Data Matching for Deduplication (MatchOneSource)

Matching and Merging Data in a Source (Enterworks, Salesforce, etc)

Usually sources do not provide enough functionality to executed match-n-merge inside the source, so we move the data to a staging database, execute match-n-merge in the staging database, and then update the source with the result. The whole process is usually configured as two scenarios. The first scenario is to download data from the source using Load or Transform operation, standardize the data using CheckStandardizeColumns operation (an optional but recommended step), run match-n-merge using MatchOneSource operation. After executing the first scenario the data can be manually reviewed in the Steward UI. The second scenario implements updating data in the source: removing duplicate records and updating records to which removed records were merged. In our Tutorials application you can find an example of such scenarios for merging accounts in Salesforce: Dedup 1 - Run and Dedup 2 - Commit respectively. The same scenarios can be reconfigured to run for Enterworks by setting source and target sources to a source of the EnterworksSource type.

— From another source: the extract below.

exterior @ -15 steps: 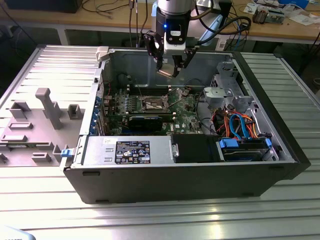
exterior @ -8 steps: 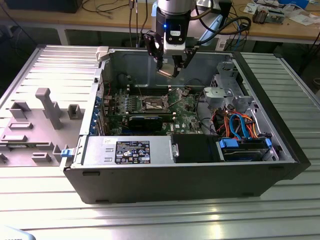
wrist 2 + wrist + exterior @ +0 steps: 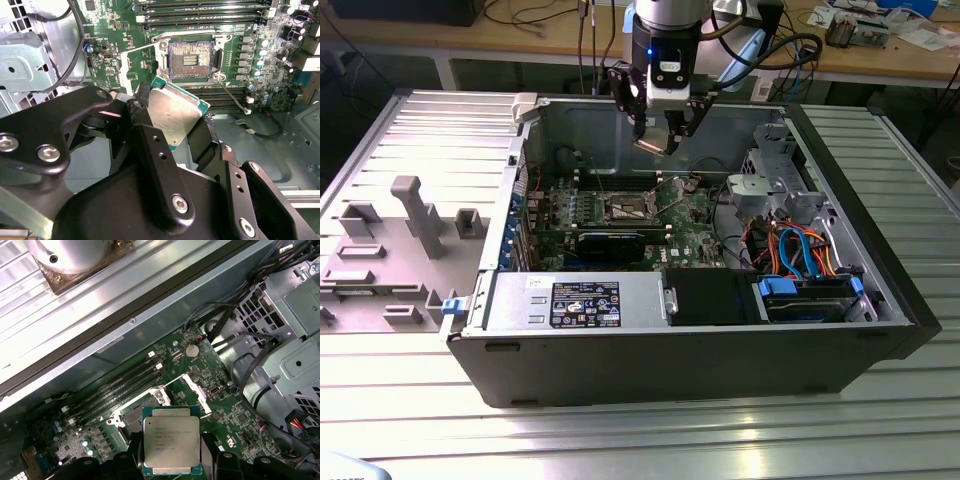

Configuring match-n-merge as a set of scenarios makes the process easy to customize. For example, if your matching rules require columns from multiple source tables (e.g. multiple Enterworks repositories), you can easily extend the first scenario by downloading multiple tables and joining them together before the standardization step. Modifying scenarios you can also configure support for lineage or incremental data updates as described below.

Using Data Standardization To Improve Matching

Use CheckStandardizeColumns operation before MatchOneSource operation to standardize columns that you are going to use for matching. Preliminary data standardization helps increasing the match rate and also reducing the need for expensive fuzzy matching functions. The most universal and used standardization function is /string/format/normalize. It can be applied to any string column to remove spaces and convert the value to lower case. Thus even exact matching rules (aka equal rules) in the MatchOneSource operation will match string values with extra spaces and with characters in a difference case. See CheckStandardizeColumns and Functions for more details.

Matching Rules

We suggest reading the following recommendations in order they are listed as a subsequent recommendation can contribute the previous recommendations.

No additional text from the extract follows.